» Problem statement: Please write out the listing exactly, leaving each picture out.

----

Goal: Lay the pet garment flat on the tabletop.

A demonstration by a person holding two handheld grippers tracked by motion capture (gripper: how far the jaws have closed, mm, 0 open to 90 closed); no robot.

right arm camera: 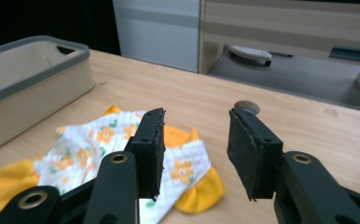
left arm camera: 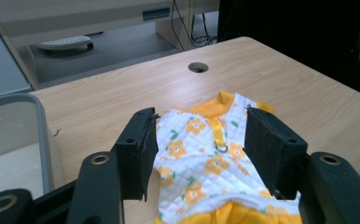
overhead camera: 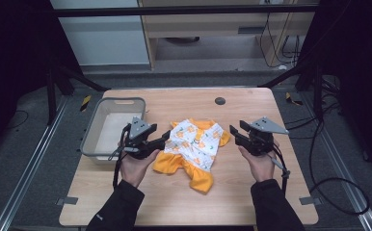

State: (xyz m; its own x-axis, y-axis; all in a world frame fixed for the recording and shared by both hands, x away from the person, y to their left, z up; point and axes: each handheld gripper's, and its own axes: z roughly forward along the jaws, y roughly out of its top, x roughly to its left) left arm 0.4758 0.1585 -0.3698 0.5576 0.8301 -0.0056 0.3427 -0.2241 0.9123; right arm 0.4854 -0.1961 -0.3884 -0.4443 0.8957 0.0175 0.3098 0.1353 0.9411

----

» Exercise answer:
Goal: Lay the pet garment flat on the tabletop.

A demonstration by a person holding two handheld grippers tracked by motion capture (gripper: how far the jaws have closed, mm, 0 open to 90 closed); no robot.

right arm camera: 
left arm camera: 
overhead camera: 

State: (xyz m; its own x-axis, y-axis; all in a world frame fixed for the recording and shared by both hands, x away from the person, y to their left, z up; point and axes: each handheld gripper's, and its own axes: z roughly forward along the jaws, y roughly out of its top, x roughly to its left) left arm 0.4758 0.1585 -0.3698 0.5576 0.8301 -0.0056 0.3427 -0.2241 0.9123; right arm 0.4854 -0.1961 -0.3884 -0.4443 0.8957 0.0175 0.3098 0.1353 0.9411

That's the answer, with nothing more to add.